> **WHAT YOU NEED TO DO**: Go through the data line by line from the top, retyping each exactly, and end with the line that contains "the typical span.".

▬▬▬▬▬▬▬▬▬▬

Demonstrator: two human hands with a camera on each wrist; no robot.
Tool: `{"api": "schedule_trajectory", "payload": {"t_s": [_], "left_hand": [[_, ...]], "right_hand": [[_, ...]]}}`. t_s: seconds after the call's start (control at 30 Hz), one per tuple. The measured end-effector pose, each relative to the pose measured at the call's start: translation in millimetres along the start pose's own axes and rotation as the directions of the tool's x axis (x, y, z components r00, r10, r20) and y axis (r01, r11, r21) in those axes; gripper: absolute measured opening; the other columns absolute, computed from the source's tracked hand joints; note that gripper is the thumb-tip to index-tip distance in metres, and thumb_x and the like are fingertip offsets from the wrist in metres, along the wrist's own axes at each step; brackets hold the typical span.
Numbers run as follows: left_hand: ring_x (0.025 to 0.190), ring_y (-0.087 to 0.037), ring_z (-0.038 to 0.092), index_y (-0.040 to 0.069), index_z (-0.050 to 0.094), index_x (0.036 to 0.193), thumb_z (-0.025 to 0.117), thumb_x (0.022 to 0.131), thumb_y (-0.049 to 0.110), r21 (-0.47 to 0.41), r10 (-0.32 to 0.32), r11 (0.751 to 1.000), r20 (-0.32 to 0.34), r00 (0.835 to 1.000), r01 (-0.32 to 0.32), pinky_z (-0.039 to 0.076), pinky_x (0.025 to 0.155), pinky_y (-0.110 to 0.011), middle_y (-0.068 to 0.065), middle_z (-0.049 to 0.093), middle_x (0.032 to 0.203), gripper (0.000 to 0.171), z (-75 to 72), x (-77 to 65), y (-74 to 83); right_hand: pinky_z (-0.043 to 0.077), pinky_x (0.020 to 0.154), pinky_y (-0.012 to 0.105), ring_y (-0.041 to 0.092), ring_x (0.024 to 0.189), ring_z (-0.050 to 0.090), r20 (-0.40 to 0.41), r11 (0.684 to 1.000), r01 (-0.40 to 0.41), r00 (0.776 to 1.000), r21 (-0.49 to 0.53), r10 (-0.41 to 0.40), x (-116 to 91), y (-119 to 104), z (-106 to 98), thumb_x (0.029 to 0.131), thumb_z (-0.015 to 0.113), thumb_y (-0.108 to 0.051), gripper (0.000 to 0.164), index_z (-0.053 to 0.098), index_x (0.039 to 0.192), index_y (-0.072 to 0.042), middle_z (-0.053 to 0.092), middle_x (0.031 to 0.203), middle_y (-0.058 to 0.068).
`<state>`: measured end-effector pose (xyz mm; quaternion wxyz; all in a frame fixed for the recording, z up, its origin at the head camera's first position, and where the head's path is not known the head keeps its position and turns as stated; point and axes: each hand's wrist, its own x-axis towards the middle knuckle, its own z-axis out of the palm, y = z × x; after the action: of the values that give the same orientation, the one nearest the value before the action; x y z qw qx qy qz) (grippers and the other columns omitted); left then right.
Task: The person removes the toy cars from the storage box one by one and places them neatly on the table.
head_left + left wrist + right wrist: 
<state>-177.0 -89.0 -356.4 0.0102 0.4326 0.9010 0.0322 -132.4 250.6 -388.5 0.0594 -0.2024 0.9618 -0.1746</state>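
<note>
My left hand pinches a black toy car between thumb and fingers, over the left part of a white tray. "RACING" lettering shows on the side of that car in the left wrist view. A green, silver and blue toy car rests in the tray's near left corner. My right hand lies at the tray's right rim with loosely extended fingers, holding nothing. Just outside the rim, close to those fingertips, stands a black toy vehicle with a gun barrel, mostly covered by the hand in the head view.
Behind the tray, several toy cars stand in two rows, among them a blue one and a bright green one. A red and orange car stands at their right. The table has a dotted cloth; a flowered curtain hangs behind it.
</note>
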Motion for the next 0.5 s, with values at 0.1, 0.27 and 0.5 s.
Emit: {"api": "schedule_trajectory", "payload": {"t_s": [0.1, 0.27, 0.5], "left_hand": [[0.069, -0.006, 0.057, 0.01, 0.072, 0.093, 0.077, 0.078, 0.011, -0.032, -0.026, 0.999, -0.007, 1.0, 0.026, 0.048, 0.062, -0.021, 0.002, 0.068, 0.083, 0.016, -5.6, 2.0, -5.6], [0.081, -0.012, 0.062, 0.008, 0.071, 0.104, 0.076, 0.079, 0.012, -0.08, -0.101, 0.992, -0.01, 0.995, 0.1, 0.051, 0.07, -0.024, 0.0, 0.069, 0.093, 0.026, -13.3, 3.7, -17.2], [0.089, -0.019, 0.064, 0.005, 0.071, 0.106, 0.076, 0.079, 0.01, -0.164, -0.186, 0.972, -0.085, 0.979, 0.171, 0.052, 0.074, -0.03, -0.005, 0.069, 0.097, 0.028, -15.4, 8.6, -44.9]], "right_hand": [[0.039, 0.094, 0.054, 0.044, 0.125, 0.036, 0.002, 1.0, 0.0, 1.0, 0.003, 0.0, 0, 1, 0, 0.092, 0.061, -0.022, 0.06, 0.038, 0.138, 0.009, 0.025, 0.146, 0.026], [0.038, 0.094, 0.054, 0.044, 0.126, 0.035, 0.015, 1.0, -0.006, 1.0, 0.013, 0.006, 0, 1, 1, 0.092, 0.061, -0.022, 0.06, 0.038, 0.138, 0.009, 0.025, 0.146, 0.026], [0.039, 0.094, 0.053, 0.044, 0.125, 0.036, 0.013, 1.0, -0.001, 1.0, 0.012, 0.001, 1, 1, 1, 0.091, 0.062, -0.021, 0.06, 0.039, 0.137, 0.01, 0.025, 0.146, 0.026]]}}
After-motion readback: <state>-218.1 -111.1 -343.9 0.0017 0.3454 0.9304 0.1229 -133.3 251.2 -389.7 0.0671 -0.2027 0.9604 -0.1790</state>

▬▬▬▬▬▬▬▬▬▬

> **TASK RESULT**:
Demonstrator: two human hands with a camera on each wrist; no robot.
Tool: `{"api": "schedule_trajectory", "payload": {"t_s": [_], "left_hand": [[_, ...]], "right_hand": [[_, ...]]}}`. t_s: seconds after the call's start (control at 30 Hz), one per tuple. The measured end-effector pose, each relative to the pose measured at the call's start: translation in millimetres along the start pose's own axes and rotation as the directions of the tool's x axis (x, y, z components r00, r10, r20) and y axis (r01, r11, r21) in those axes; gripper: absolute measured opening; the other columns absolute, computed from the source's tracked hand joints; note that gripper is the thumb-tip to index-tip distance in metres, and thumb_x and the like are fingertip offsets from the wrist in metres, along the wrist's own axes at each step; brackets hold the typical span.

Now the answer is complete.